Frank scrollò le spalle «Con Alex.». Gerard e Mikey si voltarono immediatamente a guardarlo, il primo con aria quasi offesa. Gerard pensava che se Frank aveva bisogno di parlare con qualcuno, quel qualcuno doveva essere lui, mentre ancora una volta aveva preferito o non parlargliene o parlare con qualcun altro, e questo qualcun altro era sempre lei. E Mikey invece era confuso e nervoso «Come sarebbe Alex!? Perché a te ha risposto e a me no!?» chiese agitato.

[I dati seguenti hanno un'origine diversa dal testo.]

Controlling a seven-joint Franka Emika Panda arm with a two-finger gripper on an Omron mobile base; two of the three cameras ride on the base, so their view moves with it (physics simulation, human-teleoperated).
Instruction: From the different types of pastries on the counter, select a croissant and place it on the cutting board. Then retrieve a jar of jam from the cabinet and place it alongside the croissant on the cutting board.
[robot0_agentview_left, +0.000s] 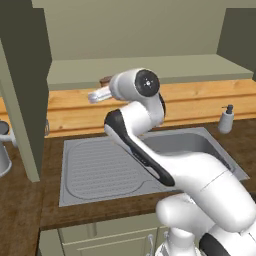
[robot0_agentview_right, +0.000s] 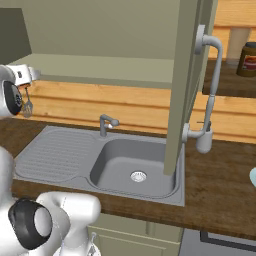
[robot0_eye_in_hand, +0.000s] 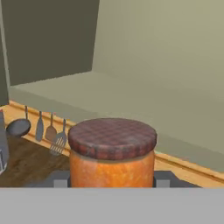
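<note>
In the hand view the jar of jam, squat and orange-red with a checked coppery lid, stands upright between my two dark fingertips. My gripper is shut on it. From the left base view, the jar shows as a small brown patch above my hand, just in front of the open cabinet's pale shelf. The dark olive cabinet doors stand swung open. Below lies the dark wood-grain counter. The croissant and the cutting board are out of view.
A grey sink with a faucet lies under my arm. A soap dispenser stands at its right. Utensils hang on the wooden back wall. A taller dark jar sits on a shelf beyond the open door.
</note>
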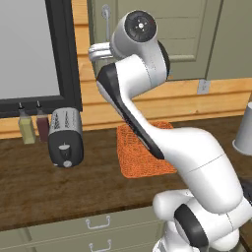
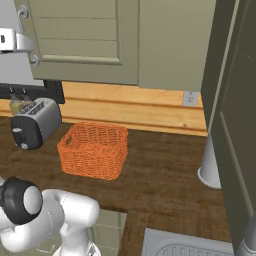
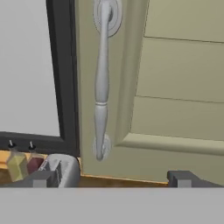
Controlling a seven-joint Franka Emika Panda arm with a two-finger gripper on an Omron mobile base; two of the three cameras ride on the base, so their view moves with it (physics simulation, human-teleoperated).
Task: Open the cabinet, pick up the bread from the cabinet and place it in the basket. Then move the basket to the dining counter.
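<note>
Rising from the near edge of the worktop (image 1: 59, 192), bending at the elbow and reaching up and forward toward the wall, wrist levelled at the lower part of the cabinet (image 3: 175, 87). Spreading wide, the gripper (image 3: 111, 178), with each dark fingertip (image 3: 41, 178) standing well to either side of the silver bar handle (image 3: 101, 83) and touching nothing. Facing the closed door squarely, the handle hanging upright just ahead between the two tips, at the door's left edge beside a black-framed window (image 3: 61, 87).

Sitting on the worktop behind the forearm, the orange basket (image 2: 94, 149), upright and holding nothing that can be seen. Lying to its left, a silver toaster (image 2: 34, 122), with two small bottles (image 1: 33, 125) standing beyond it against the wooden backsplash. Standing off to the right, a pale grey container (image 1: 244, 130). Bread hidden, cabinet door being shut.
</note>
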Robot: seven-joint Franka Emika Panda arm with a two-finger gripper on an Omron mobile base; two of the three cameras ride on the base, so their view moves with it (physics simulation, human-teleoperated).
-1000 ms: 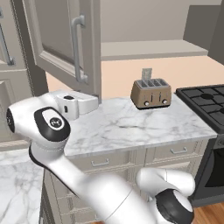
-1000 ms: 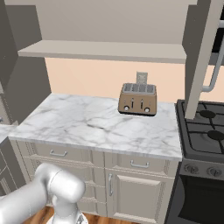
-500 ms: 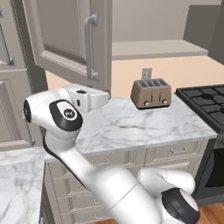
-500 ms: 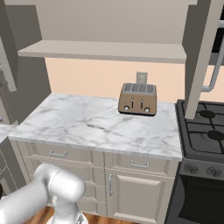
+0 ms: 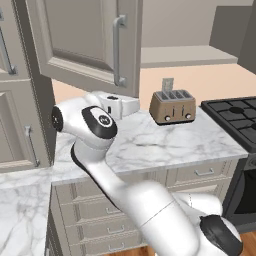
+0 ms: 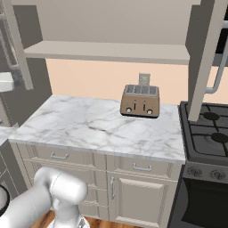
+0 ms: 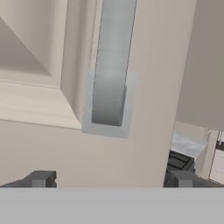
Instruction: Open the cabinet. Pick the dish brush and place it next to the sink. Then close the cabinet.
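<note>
Hand view: we see the gripper [image 7: 109, 179] with jaws wide apart and holding nothing, its fingertips [image 7: 41, 178] just below the silver bar handle [image 7: 111, 65] of the cabinet [image 5: 85, 40] door, which in the left base view stands swung open above the marble counter [image 5: 165, 145] near the toaster [image 5: 172, 107].

You are looking at a white, grey-veined marble worktop [image 6: 102, 129] that runs along a peach-coloured wall [image 6: 89, 75]. Under it sit beige drawer fronts [image 6: 62, 156] with small horizontal pulls, and a panelled door [image 6: 133, 196] with a vertical one. A metal toaster [image 6: 140, 101] stands toward the back of the worktop, in front of a wall socket [image 6: 144, 79]. To your right, a black gas stove [image 6: 209, 138] adjoins the worktop. Above runs an open beige shelf [image 6: 111, 51]. Wooden floor [image 6: 44, 218] shows at the bottom.
</note>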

Frank sorrise. Mikey in quello stato era qualcosa di divertente, e mancava ancora qualche ora prima di arrivare a destinazione. Così pensò di torturarlo un pò almeno per tutta la durata del viaggio.
«Non lo so, Mikey, in realtà era impegnata. Stava con un certo Ian, non so se lo conosci, e dovevano avere davvero da fare perché abbiamo parlato per cinque minuti al massimo, poi ha dovuto riagganciare ed ha detto che semmai mi richiama stasera o domani...» disse cercando di non ridere.
«Chi? Come? Impegnati a fare cosa? E chi è Ian? E perché non mi chiama?» chiese Mikey guardando prima Frank, poi Gerard, poi di nuovo Frank.
«Non lo so, non ho capito molto. So che era a casa di questo tizio e boh, ha accennato qualcosa su una collezione di farfalle che sto tizio ci teneva tanto a mostrarle, roba del genere...» disse sforzandosi di non ridere, cosa alquanto impossibile vista l'espressione di Mikey.
Bob e Ray risero divertiti, mentre Mikey guardò Gerard supplichevole «Ti prego! Dammi il telefono! Voglio provare a chiamarla!» chiese sembrando quasi un bambino.